The Explanation is the solution of lightOj 1417 .
Now, See the Graph can contain Cycles and The graph can also be disconnected . There are various Possiblites . Therefore first we need to find the Strongly Connected Components of Graph . Because we know in a Strongly Connected Component we can travel from any vertex to another . For every Strongly Connected Component we will give them an Index , we will store the size of that Strongly Component and the minimum vertex which is presented in that SCC . Bcause in Question there is a point if There are multiple Possible answer we need to find the vertex has less id . Here by dfs1 function we will topsort the vertices and then according to the Sorting we will run dfs2 and execute the above steps .

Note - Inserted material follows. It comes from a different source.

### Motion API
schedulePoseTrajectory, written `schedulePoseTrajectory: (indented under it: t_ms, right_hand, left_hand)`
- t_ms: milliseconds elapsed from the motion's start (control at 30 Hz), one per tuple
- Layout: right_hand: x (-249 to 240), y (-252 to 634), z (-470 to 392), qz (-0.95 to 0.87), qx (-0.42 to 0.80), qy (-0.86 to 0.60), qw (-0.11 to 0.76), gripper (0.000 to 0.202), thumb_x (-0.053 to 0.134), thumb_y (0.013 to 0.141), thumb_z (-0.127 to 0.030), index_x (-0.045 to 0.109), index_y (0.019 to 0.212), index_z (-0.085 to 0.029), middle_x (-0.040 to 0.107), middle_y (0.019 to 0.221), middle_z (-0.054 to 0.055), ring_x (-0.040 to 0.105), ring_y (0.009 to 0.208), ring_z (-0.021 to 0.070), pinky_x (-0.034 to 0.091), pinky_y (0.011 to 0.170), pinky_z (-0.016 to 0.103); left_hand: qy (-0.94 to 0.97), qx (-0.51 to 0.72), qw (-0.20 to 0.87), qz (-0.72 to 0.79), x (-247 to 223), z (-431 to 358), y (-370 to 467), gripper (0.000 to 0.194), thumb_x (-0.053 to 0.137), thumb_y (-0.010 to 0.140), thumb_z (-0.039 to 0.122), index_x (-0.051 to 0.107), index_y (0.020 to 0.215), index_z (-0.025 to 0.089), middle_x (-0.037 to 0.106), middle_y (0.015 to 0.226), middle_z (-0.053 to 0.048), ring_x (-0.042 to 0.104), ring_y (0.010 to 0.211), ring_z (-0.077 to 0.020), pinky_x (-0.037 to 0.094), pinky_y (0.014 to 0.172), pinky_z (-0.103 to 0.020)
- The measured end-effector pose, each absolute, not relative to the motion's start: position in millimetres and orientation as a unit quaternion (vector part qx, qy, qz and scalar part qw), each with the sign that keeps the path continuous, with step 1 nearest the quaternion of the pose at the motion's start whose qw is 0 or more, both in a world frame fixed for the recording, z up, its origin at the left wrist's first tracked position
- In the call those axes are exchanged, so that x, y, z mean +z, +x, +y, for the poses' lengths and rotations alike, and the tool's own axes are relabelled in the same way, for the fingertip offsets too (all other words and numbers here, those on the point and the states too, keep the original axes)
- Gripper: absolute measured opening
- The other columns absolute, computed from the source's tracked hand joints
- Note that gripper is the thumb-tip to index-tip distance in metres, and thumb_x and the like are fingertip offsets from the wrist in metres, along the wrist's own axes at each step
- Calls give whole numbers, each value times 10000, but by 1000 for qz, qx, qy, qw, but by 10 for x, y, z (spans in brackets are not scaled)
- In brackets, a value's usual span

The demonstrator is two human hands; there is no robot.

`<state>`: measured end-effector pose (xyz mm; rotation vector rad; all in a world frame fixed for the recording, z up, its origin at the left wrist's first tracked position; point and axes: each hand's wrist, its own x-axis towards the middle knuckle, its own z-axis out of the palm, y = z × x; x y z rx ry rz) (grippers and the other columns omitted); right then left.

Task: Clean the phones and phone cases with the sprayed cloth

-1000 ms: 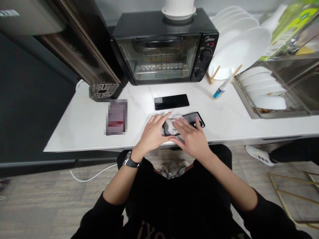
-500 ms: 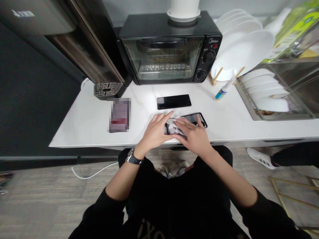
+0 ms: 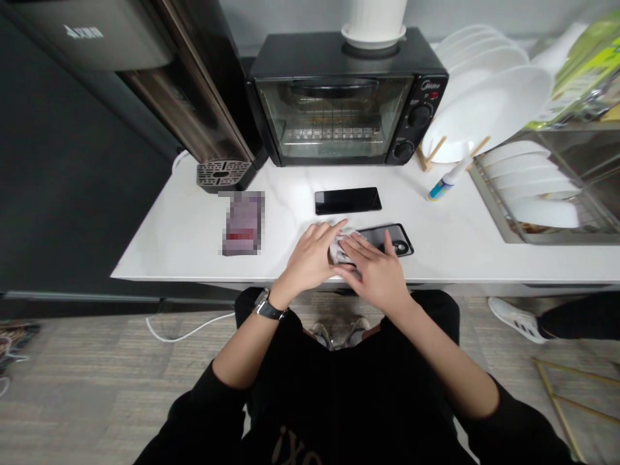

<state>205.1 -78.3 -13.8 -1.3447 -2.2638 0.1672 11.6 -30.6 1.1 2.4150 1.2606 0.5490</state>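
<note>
A phone case with a black rim and a round camera opening lies near the counter's front edge. On its left part rests a crumpled white tissue. My right hand presses the tissue down with its fingers stretched over it, thumb toward the left. My left hand, with a watch on the wrist, grips around the left end of the case; that end is hidden by the fingers. Just behind them a black smartphone lies flat, screen up, touched by neither hand.
A blurred purple packet lies to the left, before a drinks machine. A toaster oven stands behind. At right are a white-nozzled bottle, racked plates and a dish basket. Another person's shoe shows below.
The view has shifted, so the scene sits slightly further right. My right fingers and the tissue have shifted slightly left along the case, and more of its camera end shows.
</note>
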Motion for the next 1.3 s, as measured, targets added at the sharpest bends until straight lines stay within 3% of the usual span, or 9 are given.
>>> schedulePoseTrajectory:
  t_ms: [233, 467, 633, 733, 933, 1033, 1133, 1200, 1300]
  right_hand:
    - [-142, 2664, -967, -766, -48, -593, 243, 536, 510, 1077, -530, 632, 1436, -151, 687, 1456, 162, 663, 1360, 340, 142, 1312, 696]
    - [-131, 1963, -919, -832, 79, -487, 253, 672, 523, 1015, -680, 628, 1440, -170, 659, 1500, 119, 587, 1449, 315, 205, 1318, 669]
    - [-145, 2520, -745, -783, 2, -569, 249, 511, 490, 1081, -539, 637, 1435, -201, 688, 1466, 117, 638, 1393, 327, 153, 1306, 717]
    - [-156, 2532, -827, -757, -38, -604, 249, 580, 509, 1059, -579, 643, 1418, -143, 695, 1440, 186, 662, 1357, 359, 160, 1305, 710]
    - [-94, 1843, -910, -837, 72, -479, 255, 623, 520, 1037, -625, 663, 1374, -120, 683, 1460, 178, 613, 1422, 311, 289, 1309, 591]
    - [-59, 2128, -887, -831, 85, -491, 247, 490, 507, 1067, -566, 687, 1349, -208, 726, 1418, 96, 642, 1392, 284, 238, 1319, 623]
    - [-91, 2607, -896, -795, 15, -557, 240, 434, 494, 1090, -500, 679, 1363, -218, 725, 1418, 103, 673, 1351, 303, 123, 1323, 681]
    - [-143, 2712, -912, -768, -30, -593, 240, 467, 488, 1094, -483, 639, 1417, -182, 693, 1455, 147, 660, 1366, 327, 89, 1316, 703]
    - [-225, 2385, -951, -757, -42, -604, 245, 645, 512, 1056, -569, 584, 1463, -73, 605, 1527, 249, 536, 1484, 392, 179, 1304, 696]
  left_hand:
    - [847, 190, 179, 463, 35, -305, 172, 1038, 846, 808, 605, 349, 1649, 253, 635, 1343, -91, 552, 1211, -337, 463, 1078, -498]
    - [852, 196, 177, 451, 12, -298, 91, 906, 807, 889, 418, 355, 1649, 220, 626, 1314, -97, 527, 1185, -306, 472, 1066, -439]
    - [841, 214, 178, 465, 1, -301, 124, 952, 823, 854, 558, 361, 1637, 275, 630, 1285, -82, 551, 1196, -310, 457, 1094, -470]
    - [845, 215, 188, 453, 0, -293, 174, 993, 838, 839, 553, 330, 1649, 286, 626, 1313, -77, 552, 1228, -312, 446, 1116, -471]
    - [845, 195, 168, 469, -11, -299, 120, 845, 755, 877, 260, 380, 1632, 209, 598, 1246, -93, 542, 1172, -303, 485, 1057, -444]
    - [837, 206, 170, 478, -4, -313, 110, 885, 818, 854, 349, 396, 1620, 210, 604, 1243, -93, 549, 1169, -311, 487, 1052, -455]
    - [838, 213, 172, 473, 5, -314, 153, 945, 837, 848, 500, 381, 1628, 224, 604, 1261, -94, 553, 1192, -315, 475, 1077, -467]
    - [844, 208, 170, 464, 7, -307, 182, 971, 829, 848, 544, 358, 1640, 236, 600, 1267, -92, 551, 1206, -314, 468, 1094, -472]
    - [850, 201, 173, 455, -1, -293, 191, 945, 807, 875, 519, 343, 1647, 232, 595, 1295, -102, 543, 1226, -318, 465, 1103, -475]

Now we will minimise the Graph That means we will create a new graph where we will treat one SCC as one vertex . to create this SCCgraph we will run dfs3 function . in this function whenever we find two adjacent vertex which has different SCC number we will create and edge between those two SCC . But to create an Edge first we will check if there is an edge presented already which was created earlier .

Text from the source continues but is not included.